Assigned task:
Records follow. Copy every line with "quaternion".

Data for this task:
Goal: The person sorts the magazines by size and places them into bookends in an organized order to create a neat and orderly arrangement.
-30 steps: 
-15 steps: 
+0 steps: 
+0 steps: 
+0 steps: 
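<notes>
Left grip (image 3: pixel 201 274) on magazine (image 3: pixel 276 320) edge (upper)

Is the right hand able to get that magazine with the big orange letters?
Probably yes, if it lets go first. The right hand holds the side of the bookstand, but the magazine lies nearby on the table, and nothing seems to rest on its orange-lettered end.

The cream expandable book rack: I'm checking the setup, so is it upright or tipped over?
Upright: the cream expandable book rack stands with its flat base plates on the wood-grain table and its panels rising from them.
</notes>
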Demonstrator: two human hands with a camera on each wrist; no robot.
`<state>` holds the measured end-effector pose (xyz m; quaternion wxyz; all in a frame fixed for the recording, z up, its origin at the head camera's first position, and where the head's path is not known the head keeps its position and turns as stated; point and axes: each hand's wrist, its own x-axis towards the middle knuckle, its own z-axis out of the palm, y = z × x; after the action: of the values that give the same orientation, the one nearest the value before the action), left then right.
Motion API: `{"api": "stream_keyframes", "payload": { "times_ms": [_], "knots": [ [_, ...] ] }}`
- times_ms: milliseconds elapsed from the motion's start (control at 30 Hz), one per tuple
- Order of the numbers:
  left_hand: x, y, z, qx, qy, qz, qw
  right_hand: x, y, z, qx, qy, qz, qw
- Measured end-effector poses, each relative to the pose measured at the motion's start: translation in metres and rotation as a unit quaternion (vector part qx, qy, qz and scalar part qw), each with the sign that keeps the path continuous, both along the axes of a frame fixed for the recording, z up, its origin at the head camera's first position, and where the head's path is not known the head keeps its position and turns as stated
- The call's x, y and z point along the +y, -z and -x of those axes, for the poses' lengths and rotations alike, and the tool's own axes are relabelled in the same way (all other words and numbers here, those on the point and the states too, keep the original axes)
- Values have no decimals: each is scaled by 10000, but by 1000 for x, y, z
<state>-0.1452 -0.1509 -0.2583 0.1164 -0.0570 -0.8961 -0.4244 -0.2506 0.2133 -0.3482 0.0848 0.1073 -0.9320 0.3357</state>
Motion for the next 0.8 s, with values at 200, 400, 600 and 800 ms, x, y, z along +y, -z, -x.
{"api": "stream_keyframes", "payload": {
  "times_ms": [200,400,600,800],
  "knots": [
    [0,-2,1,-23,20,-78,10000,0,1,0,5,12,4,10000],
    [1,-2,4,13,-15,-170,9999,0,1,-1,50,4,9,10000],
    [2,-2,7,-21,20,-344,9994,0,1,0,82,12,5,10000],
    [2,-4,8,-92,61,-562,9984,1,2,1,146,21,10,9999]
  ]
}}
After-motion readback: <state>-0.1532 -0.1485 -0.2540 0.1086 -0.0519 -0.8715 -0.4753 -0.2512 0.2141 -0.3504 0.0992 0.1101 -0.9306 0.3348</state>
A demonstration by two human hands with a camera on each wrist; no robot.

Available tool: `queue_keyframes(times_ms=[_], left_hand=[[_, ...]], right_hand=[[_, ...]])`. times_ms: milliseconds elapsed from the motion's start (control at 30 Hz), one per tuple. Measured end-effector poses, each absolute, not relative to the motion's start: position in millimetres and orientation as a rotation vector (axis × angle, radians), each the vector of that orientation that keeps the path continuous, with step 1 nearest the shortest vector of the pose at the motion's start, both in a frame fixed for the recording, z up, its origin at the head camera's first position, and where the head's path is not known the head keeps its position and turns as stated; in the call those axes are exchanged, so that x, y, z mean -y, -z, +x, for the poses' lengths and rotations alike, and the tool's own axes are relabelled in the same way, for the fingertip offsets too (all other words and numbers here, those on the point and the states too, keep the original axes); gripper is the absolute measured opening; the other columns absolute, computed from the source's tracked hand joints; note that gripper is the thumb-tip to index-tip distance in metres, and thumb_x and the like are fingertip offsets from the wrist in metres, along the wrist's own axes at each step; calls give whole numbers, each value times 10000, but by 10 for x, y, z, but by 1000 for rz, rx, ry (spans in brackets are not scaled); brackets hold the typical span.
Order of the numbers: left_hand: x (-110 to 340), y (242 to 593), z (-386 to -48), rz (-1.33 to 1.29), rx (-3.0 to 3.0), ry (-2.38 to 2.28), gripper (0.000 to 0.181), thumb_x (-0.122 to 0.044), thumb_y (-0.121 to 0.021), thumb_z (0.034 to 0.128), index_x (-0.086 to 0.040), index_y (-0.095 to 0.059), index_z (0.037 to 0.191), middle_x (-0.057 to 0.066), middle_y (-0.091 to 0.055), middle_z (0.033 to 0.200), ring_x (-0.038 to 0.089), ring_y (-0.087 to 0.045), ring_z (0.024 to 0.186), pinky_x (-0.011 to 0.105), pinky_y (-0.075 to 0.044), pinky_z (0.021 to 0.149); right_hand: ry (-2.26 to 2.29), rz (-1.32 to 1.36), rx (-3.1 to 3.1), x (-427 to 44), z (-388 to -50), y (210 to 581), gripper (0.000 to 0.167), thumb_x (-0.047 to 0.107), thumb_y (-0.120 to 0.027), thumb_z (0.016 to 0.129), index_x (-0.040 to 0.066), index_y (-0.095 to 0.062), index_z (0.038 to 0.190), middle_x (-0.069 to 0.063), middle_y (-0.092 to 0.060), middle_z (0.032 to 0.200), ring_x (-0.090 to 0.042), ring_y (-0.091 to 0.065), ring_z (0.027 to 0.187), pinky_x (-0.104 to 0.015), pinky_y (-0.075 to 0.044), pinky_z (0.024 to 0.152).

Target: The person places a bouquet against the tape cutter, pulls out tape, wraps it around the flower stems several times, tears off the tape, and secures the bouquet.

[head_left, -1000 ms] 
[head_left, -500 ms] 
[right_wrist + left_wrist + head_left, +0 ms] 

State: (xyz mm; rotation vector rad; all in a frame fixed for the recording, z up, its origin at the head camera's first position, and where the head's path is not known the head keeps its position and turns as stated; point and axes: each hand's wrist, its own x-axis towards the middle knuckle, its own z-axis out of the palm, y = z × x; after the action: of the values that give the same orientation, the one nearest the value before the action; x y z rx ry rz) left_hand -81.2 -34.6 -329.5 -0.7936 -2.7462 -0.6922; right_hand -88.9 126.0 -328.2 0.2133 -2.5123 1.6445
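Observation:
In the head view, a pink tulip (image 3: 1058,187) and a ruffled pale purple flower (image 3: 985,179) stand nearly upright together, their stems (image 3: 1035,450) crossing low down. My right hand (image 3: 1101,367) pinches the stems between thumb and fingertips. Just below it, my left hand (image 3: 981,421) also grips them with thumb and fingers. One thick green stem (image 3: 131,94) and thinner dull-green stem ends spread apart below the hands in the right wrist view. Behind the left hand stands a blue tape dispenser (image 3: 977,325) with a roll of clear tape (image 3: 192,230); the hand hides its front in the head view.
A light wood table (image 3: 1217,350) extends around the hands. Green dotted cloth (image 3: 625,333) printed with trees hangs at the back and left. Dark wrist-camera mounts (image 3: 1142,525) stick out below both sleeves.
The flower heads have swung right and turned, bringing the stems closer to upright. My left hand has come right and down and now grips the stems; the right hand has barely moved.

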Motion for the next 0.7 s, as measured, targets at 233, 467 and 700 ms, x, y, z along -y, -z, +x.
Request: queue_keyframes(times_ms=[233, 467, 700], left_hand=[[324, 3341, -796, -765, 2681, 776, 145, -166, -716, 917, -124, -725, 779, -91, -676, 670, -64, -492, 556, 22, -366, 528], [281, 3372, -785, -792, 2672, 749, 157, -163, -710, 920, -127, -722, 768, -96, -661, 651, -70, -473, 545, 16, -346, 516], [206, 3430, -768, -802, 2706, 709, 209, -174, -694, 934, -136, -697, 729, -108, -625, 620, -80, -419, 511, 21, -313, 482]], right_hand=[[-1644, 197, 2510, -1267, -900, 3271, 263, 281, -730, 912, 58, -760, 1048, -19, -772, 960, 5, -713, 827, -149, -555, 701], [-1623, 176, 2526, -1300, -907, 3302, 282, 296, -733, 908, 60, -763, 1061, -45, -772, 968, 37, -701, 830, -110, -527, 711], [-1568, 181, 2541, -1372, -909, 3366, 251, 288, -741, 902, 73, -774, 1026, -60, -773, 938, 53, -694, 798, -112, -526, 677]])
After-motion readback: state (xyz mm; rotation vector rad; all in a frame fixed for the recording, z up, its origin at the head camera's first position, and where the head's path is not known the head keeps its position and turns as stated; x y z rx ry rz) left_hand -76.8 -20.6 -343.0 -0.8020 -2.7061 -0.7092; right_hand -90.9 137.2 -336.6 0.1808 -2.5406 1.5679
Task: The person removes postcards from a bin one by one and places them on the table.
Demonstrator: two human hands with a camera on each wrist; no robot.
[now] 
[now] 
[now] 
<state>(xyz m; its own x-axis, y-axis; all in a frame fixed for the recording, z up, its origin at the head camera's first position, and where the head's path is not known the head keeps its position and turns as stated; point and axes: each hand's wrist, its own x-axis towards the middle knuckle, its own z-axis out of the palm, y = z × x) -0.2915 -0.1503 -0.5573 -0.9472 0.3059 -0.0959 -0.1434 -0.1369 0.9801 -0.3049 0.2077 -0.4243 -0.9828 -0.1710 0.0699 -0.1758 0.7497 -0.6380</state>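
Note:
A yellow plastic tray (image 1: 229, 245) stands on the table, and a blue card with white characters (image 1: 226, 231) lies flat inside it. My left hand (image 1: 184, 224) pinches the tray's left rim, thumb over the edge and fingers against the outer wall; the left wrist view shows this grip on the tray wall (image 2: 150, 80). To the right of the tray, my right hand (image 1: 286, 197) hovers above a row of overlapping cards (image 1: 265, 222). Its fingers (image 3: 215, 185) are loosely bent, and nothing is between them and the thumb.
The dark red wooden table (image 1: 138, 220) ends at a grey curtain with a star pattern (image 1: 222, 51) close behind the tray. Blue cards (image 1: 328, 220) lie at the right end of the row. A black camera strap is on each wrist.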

Result of this task:
`<state>` holds the measured end-effector pose (xyz m; quaternion wxyz; all in a frame fixed for the recording, z up, its origin at the head camera's first position, and where the head's path is not known the head keeps its position and turns as stated; point and axes: each hand's wrist, its own x-axis towards the middle knuckle, its own z-axis out of the palm, y = z × x; after the action: of the values that give the same orientation, the one nearest the value before the action), left then right.
- Measured end-effector poses, each relative to the pose measured at the motion's start: translation in metres and rotation as a unit quaternion (vector part qx, qy, qz and scalar part qw), each with the sign that keeps the path continuous, both along the axes of a frame fixed for the recording, z up, its origin at the head camera's first position, and where the head's path is not known the head keeps its position and turns as stated

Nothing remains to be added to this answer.